:: Task prompt ::
Below are the records; repeat exactly their lines between the line holding "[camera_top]" and the line holding "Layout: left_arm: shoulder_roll", inclusive, skipping the pictures.

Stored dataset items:
[Start of section]

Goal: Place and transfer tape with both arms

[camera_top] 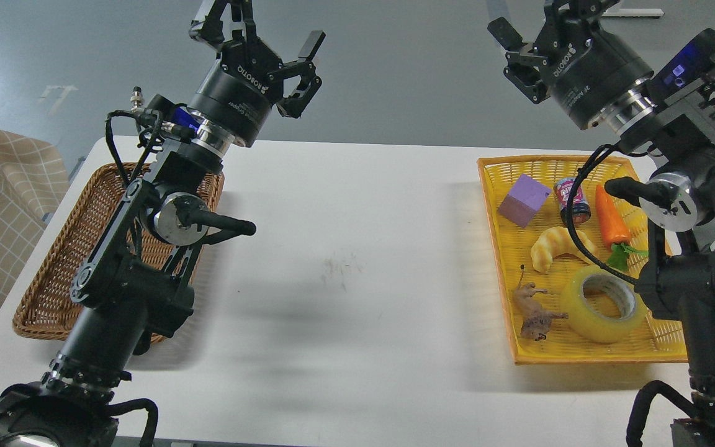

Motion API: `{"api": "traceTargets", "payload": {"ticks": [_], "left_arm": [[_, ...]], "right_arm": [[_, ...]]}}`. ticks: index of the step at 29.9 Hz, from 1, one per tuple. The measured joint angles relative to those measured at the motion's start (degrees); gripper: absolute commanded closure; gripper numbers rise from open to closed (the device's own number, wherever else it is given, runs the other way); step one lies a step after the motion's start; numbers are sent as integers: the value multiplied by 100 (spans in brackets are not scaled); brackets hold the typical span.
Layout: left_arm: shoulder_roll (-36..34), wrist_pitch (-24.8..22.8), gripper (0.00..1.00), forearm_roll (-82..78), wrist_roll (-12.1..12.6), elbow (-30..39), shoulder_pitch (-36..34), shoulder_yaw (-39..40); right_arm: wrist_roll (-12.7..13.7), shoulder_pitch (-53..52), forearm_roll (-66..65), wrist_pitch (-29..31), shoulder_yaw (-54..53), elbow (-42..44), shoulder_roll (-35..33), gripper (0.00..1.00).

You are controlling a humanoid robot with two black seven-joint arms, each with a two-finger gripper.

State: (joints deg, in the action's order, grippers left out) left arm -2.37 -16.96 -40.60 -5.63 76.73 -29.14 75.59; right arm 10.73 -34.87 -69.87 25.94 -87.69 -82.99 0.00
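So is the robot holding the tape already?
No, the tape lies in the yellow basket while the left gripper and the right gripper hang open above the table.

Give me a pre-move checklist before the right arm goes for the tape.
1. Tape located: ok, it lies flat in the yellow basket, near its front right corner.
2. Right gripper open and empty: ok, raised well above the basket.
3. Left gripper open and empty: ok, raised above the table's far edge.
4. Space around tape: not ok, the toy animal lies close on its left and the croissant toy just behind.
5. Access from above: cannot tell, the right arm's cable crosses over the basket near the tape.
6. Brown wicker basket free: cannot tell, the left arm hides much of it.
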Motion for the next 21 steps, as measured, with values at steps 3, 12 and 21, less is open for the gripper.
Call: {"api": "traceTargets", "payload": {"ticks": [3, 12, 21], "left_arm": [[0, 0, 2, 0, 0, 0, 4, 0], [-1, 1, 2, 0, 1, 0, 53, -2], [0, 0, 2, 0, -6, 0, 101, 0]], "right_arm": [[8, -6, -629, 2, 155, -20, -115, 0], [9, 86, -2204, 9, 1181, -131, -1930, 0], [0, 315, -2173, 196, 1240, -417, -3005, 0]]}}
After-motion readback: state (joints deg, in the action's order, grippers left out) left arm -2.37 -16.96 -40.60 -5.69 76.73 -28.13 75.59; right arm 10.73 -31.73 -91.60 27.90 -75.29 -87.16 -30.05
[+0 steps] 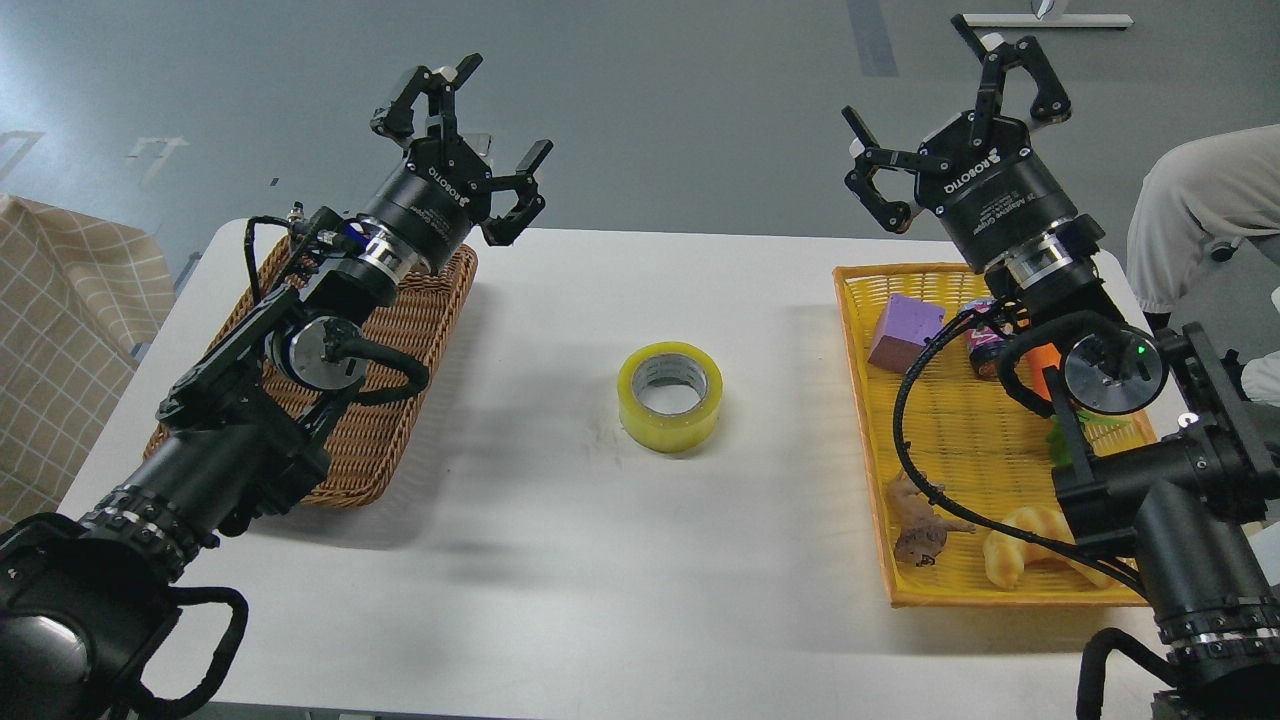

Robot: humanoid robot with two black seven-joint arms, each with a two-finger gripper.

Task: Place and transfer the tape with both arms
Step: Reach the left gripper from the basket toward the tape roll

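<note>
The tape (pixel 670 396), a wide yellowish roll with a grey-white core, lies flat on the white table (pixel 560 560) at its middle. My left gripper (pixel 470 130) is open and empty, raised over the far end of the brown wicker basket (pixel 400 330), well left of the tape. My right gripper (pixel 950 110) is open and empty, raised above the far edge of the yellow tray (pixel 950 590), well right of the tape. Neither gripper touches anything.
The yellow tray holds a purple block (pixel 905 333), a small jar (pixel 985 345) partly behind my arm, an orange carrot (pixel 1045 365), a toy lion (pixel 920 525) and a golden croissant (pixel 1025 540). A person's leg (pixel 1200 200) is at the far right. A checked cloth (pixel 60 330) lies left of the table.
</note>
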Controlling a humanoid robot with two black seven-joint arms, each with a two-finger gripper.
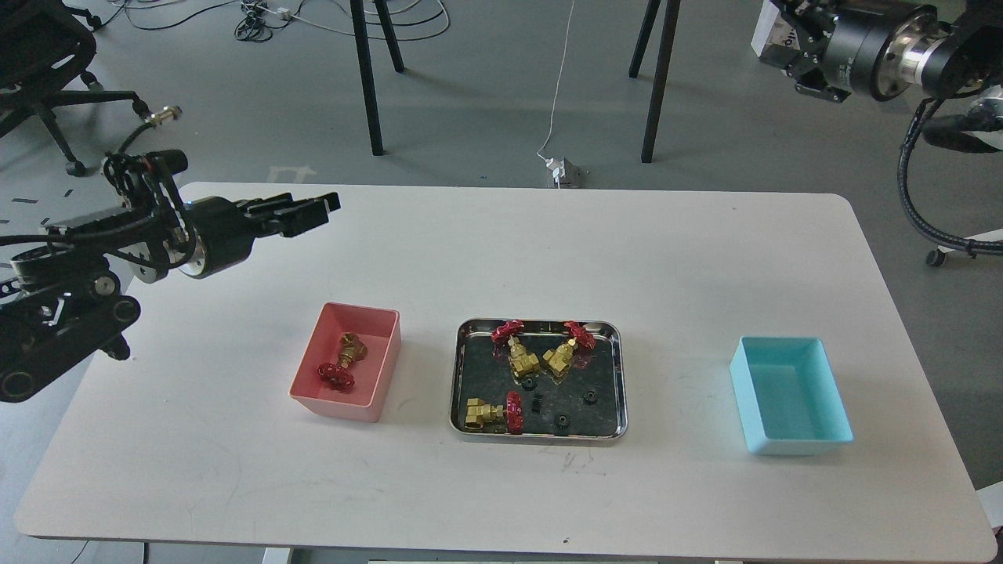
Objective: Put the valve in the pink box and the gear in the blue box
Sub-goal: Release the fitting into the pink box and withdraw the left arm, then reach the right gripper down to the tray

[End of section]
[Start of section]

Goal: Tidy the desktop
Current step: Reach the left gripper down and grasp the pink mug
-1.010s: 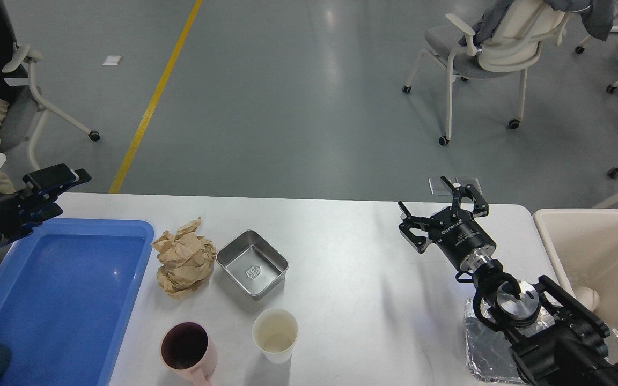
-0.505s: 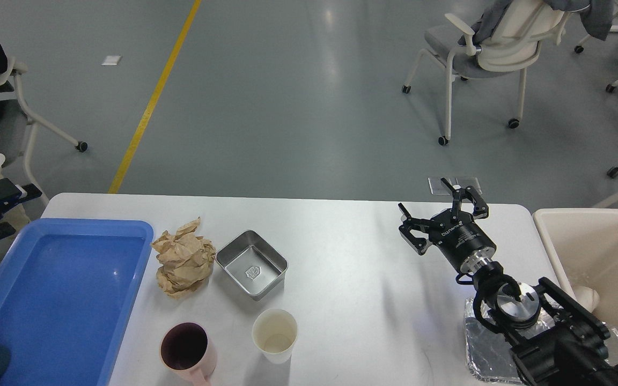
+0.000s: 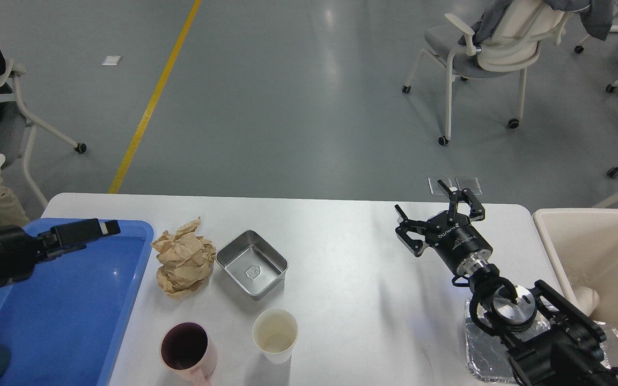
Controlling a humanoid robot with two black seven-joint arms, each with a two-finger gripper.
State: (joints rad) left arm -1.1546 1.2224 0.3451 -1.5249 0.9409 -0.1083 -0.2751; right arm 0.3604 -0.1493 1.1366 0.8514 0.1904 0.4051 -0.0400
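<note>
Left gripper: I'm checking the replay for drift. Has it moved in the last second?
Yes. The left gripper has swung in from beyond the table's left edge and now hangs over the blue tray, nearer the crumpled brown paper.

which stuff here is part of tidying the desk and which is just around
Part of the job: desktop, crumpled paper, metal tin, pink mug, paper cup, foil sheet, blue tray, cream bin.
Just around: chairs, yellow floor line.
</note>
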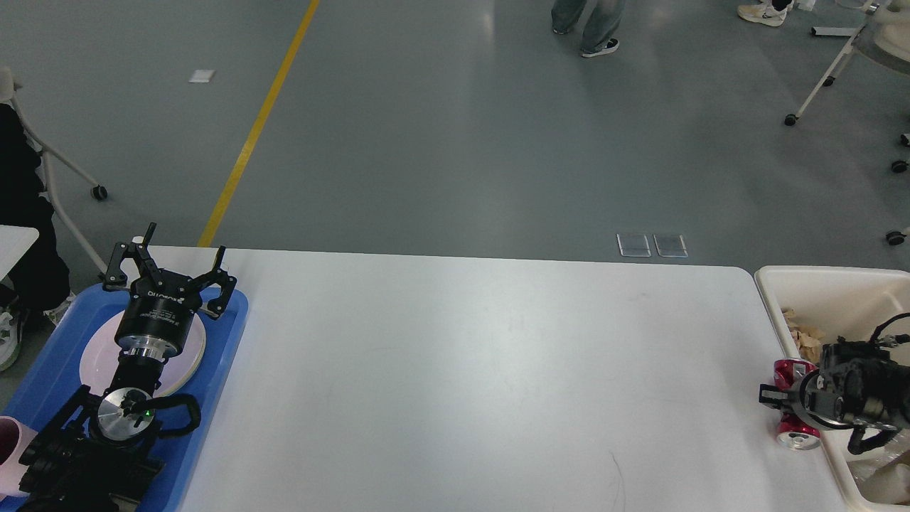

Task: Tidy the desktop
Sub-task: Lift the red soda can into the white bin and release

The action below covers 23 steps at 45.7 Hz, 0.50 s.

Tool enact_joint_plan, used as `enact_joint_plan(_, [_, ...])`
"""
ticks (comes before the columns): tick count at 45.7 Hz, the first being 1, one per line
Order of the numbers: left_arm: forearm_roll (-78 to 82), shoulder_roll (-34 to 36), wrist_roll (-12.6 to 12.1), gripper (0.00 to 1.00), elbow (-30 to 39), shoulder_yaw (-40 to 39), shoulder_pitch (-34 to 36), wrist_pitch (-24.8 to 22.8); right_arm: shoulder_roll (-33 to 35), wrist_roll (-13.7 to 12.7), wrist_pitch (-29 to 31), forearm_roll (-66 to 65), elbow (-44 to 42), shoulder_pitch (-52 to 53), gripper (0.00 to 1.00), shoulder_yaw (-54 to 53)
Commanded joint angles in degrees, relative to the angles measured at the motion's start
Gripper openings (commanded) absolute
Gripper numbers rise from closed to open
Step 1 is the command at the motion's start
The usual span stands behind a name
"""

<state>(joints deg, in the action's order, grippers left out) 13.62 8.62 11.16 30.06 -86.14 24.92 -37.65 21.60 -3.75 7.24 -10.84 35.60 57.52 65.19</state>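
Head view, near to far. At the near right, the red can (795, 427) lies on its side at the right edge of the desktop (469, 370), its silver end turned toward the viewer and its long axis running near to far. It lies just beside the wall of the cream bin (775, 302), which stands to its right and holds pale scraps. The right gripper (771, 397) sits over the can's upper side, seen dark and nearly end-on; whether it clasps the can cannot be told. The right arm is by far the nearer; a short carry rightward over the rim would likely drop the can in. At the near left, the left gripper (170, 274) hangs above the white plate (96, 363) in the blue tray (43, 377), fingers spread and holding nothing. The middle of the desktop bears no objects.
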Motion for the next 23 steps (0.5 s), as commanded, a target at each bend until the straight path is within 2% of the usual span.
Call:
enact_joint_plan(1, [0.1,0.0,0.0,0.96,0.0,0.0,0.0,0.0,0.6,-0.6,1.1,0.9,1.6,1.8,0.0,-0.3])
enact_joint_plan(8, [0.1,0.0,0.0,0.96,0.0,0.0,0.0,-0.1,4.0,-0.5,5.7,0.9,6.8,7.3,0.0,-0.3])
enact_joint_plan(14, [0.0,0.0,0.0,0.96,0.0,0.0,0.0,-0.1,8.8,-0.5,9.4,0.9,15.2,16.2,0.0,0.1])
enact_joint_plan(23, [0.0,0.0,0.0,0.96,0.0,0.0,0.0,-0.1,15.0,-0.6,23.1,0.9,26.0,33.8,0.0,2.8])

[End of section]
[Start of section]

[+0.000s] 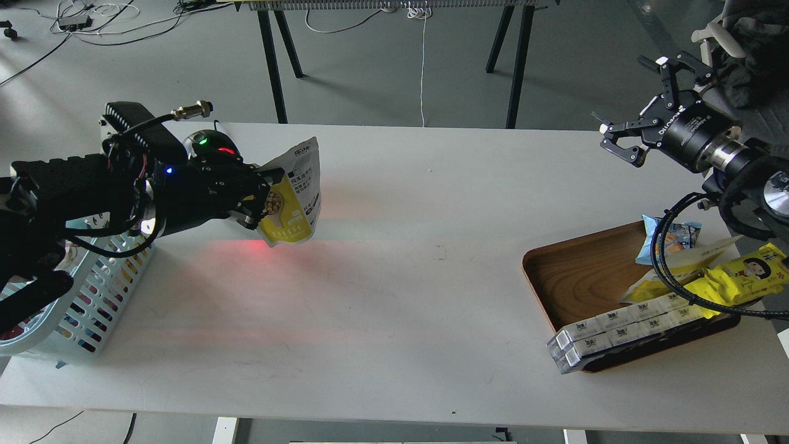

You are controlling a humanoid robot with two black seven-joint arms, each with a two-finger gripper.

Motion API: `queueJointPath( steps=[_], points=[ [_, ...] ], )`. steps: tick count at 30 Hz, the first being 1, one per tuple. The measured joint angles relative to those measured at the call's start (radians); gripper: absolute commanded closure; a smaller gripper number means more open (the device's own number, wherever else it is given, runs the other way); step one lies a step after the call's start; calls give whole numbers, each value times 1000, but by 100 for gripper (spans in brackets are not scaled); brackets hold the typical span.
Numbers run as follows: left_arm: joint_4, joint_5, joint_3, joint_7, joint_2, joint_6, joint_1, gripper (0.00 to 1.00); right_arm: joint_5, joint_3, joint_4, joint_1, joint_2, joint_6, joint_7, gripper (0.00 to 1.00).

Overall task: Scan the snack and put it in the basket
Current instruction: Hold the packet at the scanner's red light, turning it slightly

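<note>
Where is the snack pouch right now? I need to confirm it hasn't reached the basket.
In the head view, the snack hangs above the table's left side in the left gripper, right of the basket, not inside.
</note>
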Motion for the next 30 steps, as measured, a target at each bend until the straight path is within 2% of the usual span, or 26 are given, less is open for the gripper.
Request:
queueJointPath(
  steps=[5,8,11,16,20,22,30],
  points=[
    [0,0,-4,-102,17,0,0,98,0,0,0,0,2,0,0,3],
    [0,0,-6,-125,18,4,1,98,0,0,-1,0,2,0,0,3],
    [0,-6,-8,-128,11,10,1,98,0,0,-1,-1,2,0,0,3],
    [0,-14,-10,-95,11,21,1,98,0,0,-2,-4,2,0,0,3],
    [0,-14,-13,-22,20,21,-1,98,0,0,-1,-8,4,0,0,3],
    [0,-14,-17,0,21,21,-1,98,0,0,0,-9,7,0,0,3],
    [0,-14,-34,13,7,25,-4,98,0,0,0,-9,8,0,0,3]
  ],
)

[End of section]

:: Answer box ::
[camera_top] 

Motion API: `{"api": "traceTargets", "payload": {"ticks": [_], "left_arm": [[_, ...]], "right_arm": [[_, ...]]}}`. ticks: index of the step at 29.9 Hz, from 1, one per tuple. The measured joint angles relative to those measured at the motion's start (degrees); gripper: absolute commanded closure; gripper numbers rise from open to closed (the device's own number, wherever else it is given, runs the other way); step one lies a step after the motion's start; numbers are sent as integers: the value multiplied by 100 (spans in brackets are not scaled); brackets hold the typical span.
Layout: left_arm: shoulder_roll (-36..34), wrist_pitch (-24.8..22.8), gripper (0.00..1.00), forearm_roll (-82..78), wrist_roll (-12.1..12.6), elbow (-30..39), shoulder_pitch (-36..34), shoulder_yaw (-39..40); right_arm: wrist_roll (-12.7..13.7), shoulder_pitch (-53..52), forearm_roll (-66..65), wrist_pitch (-29..31), shoulder_yaw (-54..53), elbow (-42..44), shoulder_roll (-35..33), gripper (0.00..1.00).

The exercise asks for nothing further.